The course of autovaccine therapy that I would undergo under his guidance meant that I would be injected with a couple of millilitres of my own blood that he had taken from me some six weeks previously. The blood had been treated and then checked in a laboratory to ensure that it was completely safe. He also warned me that this was not going to deliver immediate results. My husband was instructed on how to give me the injections so that we could return to France. Month after month there was no obvious improvement in my situation. I had pretty well given up on getting any results until I woke up one morning during the fifth month and said to my husband: “I think the pain is gone.” 

That was a bit overly optimistic, but there was a distinct improvement in the continual pain that had accompanied me like a shadow. I still had little strength in my right arm and left foot. But as the pain faded away I could do more exercise. I could even put the sling aside. I continued to do the autovaccine therapy for a full year and the pain did not come back. Unfortunately, the weakness in my right hand and my left foot still hampered me.

18 MONTHS LATER (April 2012)

The weakness in my right arm and left foot has slowly improved. I continued to do exercise after the pain disappeared and now they function normally. I really do feel that I have been healed – all without medicines!

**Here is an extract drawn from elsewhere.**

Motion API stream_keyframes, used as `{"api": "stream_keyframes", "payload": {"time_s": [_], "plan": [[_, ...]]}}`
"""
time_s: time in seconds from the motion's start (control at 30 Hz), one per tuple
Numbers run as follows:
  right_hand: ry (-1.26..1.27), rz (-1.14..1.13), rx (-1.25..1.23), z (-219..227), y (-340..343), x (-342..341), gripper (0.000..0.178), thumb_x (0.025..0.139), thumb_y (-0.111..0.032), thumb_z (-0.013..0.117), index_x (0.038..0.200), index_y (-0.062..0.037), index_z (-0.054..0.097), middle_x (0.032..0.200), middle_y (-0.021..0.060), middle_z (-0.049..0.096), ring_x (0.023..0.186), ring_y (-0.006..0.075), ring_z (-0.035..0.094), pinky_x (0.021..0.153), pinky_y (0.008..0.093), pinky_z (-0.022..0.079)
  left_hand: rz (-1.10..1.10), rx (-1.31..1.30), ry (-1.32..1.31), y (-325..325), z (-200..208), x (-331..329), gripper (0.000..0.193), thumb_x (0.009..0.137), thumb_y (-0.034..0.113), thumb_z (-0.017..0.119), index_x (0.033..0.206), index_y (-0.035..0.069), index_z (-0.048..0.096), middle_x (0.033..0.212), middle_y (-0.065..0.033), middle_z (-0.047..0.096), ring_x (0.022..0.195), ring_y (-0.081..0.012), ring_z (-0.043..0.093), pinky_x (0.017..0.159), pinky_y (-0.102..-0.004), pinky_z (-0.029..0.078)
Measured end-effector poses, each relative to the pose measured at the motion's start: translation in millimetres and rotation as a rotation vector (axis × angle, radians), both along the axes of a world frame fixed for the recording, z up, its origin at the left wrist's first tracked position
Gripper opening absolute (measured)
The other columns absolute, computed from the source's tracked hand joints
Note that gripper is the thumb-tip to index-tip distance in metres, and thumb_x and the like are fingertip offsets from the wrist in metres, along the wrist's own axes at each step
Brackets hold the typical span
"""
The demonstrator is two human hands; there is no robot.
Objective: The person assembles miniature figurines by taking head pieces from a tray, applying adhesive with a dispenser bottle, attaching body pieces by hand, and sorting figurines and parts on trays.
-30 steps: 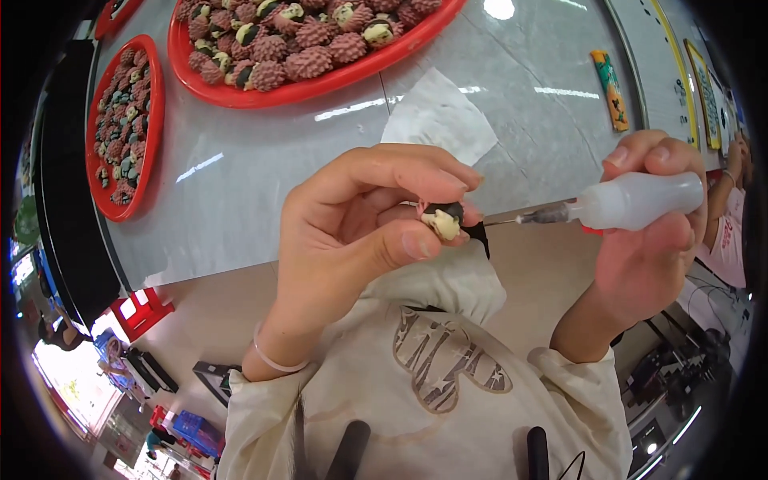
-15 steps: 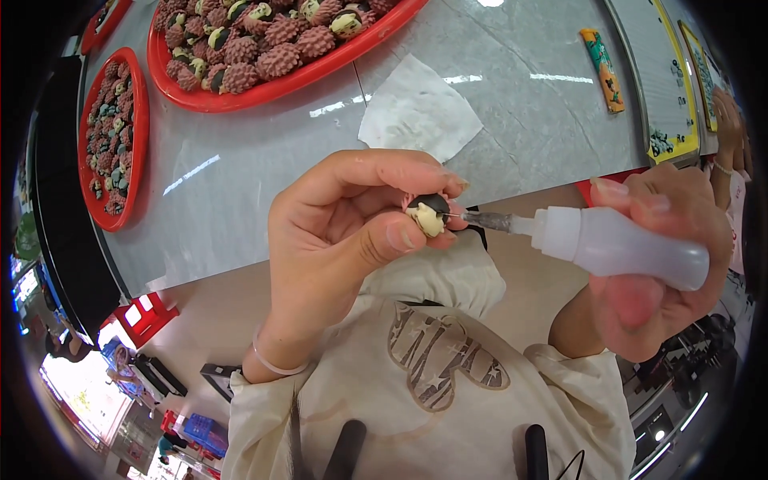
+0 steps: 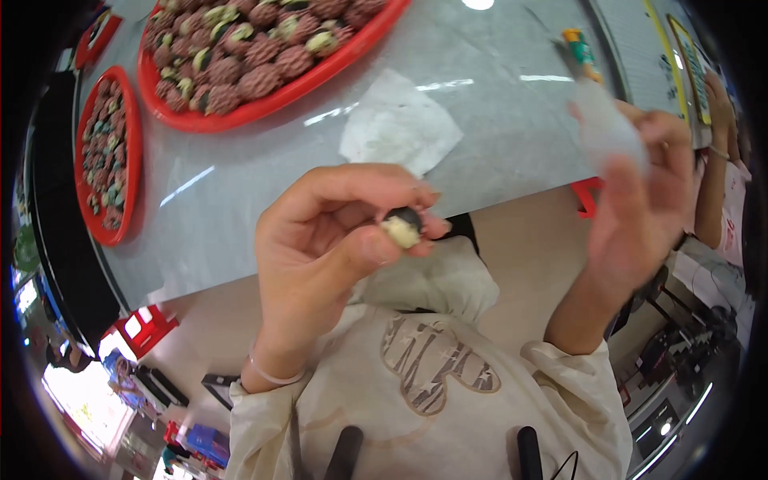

Now we live most of the year in Amsterdam again and my health is holding.

Postscript

(written by Dr Kunst) 

After receiving the above testimonial from Danielle, I received a call from her in which she told me about a rather disconcerting development. She was in France at the time. According to a doctor there she had developed a fistula in her left buttock that was continuously leaking a cloudy fluid. A fistula is small opening which the body makes to eject hidden sources of infection. These can be up to 10-20 centimetres long and they link the buried infection site with the outside world. A CT scan revealed that Danielle had an infection site the size of a ping pong ball. It was situated in the place where her womb had been. The surgeon suggested doing a major operation to remove the infection, something he himself was not keen to do. I suggested she delay the decision and come over for me to have a look at it. Danielle had no other symptoms of illness and my examination of her led met to conclude that she should not do anything dramatic and leave her body to do the work. And sure enough, after a few months of leaking, the fistula cleared up.

I am convinced that the autovaccine therapy had stimulated the body to clear up the bacterial remnants left in her pelvic cavity after the hysterectomy undergone more than 20 years earlier. Because she does not have any signs of illness anymore, the health insurance company is unwilling to reimburse the costs of a CT scan to check if the infection site is indeed cleared up. The scientist in me would have liked that objective confirmation.